## What to produce
Every line of the listing is returned unchanged, and every picture is dropped.

## Data extract
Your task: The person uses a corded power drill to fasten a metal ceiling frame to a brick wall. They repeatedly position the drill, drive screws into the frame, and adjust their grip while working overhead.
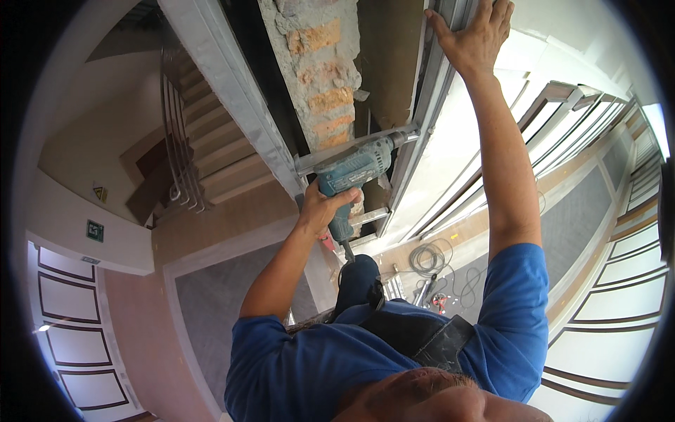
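Observation:
A teal power drill (358,165) is gripped by its handle in my left hand (323,209), with the fingers wrapped round it. The drill points right, and its chuck end meets an upright grey metal profile (411,165); the tip of the bit is too small to make out. From the base of the handle a cord leads down toward my leg. Higher up, my right hand (478,39) lies against the upper part of the same profile, thumb and fingers spread. Behind the drill, a metal crosspiece (309,163) spans toward the left-hand frame member.
Rough brick and mortar (320,70) shows between the profiles. A wide grey frame member (232,91) slants along the left, beside stairs with a metal handrail (172,133). Coiled cable (430,259) and loose tools lie on the floor below. Railings (562,105) stand at right.

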### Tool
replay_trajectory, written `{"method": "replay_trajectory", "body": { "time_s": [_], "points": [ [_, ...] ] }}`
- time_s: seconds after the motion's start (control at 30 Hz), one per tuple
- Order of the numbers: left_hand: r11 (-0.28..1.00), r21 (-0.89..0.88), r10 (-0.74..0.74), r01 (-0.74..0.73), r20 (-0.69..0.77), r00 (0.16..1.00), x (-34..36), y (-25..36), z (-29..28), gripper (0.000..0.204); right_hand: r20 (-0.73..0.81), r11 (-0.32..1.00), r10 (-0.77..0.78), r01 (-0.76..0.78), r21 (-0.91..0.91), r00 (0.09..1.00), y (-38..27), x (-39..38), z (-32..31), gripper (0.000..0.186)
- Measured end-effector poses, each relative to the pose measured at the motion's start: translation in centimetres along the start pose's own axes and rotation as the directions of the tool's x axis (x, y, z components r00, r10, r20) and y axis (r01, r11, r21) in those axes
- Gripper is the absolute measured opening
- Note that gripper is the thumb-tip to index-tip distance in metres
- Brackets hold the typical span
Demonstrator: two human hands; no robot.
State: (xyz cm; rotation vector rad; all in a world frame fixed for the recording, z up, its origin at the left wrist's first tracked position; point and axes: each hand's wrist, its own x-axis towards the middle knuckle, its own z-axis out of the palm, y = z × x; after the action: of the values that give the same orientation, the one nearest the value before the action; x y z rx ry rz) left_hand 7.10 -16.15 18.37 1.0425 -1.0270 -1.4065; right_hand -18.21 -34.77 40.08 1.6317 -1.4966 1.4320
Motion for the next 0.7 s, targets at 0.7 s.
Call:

## Task output
Your task: The person uses a corded power drill to fasten a metal ceiling frame to a brick wall. They repeatedly position the drill, drive screws into the frame, and adjust their grip while working overhead.
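Observation:
A teal power drill (358,165) is gripped by its handle in my left hand (323,209), with the fingers wrapped round it. The drill points right, and its chuck end meets an upright grey metal profile (411,165); the tip of the bit is too small to make out. From the base of the handle a cord leads down toward my leg. Higher up, my right hand (478,39) lies against the upper part of the same profile, thumb and fingers spread. Behind the drill, a metal crosspiece (309,163) spans toward the left-hand frame member.
Rough brick and mortar (320,70) shows between the profiles. A wide grey frame member (232,91) slants along the left, beside stairs with a metal handrail (172,133). Coiled cable (430,259) and loose tools lie on the floor below. Railings (562,105) stand at right.
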
### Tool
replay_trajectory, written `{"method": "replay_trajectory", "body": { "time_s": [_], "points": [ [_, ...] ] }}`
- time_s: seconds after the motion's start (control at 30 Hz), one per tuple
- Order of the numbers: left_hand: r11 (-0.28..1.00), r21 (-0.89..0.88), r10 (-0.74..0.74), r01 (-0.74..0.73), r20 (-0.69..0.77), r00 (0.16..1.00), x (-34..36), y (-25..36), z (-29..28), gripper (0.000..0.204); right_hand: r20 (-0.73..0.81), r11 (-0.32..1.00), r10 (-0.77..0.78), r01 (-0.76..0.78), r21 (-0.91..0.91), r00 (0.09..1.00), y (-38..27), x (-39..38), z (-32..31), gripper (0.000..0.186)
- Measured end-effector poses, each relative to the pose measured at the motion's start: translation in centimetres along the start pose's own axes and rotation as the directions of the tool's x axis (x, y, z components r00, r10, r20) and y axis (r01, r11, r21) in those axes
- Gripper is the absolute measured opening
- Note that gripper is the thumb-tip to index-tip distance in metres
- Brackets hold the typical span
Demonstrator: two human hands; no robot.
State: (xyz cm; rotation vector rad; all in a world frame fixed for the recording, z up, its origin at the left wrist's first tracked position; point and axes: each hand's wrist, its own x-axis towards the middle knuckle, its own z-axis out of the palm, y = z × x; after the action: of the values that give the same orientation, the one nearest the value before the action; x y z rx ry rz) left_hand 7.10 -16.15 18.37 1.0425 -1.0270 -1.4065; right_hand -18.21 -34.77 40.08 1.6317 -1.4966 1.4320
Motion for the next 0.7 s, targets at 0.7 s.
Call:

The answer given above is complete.